In SQL, you accomplish this task with the MODIFY statement. The TO MERGE clause is the same as the Shrink B-tree Index option. For more information, see the SQL Reference Guide.
The Shrink B-tree Index option is also important for users with incremental keys, which can incur lopsided indexes after heavy appends to the end of the table.
Not updating the index to reflect unused leaf pages can cause the index to be larger than necessary.

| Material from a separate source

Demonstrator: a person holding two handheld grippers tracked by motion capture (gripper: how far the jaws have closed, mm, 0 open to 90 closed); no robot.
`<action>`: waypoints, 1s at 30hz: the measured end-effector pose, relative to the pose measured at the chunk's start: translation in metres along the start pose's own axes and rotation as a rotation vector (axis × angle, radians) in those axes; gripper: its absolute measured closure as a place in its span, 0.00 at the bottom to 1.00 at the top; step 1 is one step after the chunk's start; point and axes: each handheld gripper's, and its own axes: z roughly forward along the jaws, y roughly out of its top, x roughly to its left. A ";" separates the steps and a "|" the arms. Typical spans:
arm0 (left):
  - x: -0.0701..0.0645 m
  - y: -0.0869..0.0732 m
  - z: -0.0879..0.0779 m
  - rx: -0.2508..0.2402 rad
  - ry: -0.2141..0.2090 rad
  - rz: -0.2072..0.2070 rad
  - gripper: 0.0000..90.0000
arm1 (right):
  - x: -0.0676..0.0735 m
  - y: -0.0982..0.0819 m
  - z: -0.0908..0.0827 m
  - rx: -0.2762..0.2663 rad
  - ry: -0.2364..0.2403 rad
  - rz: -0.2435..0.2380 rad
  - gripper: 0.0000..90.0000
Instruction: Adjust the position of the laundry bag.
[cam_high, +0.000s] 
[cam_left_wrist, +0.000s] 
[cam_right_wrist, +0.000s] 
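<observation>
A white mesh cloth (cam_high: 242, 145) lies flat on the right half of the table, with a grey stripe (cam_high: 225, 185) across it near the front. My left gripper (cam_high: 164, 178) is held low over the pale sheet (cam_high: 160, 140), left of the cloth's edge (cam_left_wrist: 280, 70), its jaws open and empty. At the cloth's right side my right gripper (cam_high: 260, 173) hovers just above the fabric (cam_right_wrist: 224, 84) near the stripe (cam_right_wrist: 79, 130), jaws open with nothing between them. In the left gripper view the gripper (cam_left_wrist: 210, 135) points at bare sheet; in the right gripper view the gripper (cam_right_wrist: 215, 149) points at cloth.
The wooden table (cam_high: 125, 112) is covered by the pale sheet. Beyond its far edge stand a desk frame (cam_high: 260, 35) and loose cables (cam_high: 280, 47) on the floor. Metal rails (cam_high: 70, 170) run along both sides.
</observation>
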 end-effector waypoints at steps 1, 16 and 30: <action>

For example, if the emp table is keyed on empno (ranging from 1 to 31), and you fire all employees with employee numbers less than 16, the B-tree index does not shrink, but is unbalanced. This is shown in the following "Before" diagram:
Before
<=16 >16
/ \
<=8 >8 <=24 >24
/ \ / \
<=4 >4 <=12 >2 <=20 >20 <=28 >28
Page 1 Page 2 Page 3 Page 4
(deleted (deleted valid valid
data) data) data data
To re-balance the index level, you can use the Shrink B-tree Index option. It also reclaims unused leaf pages that otherwise are never reused. This is shown in the following "After" diagram:
After
<= 24 >24
/ \
<=16 >16 <=28 >28
Page 3 Page 4
valid valid
data data
Free page list: 1,2
The index is rebuilt, and empty leaf pages are marked as free, but otherwise leaf and data pages remain untouched. Therefore, this procedure is neither as time-consuming nor as disk-space intensive as modifying the table structure using the Change Storage Structure option. Shrink B-tree Index, however, does not re-sort the data on the data pages. Modifying the structure to B-tree is the only option for resorting data on data pages.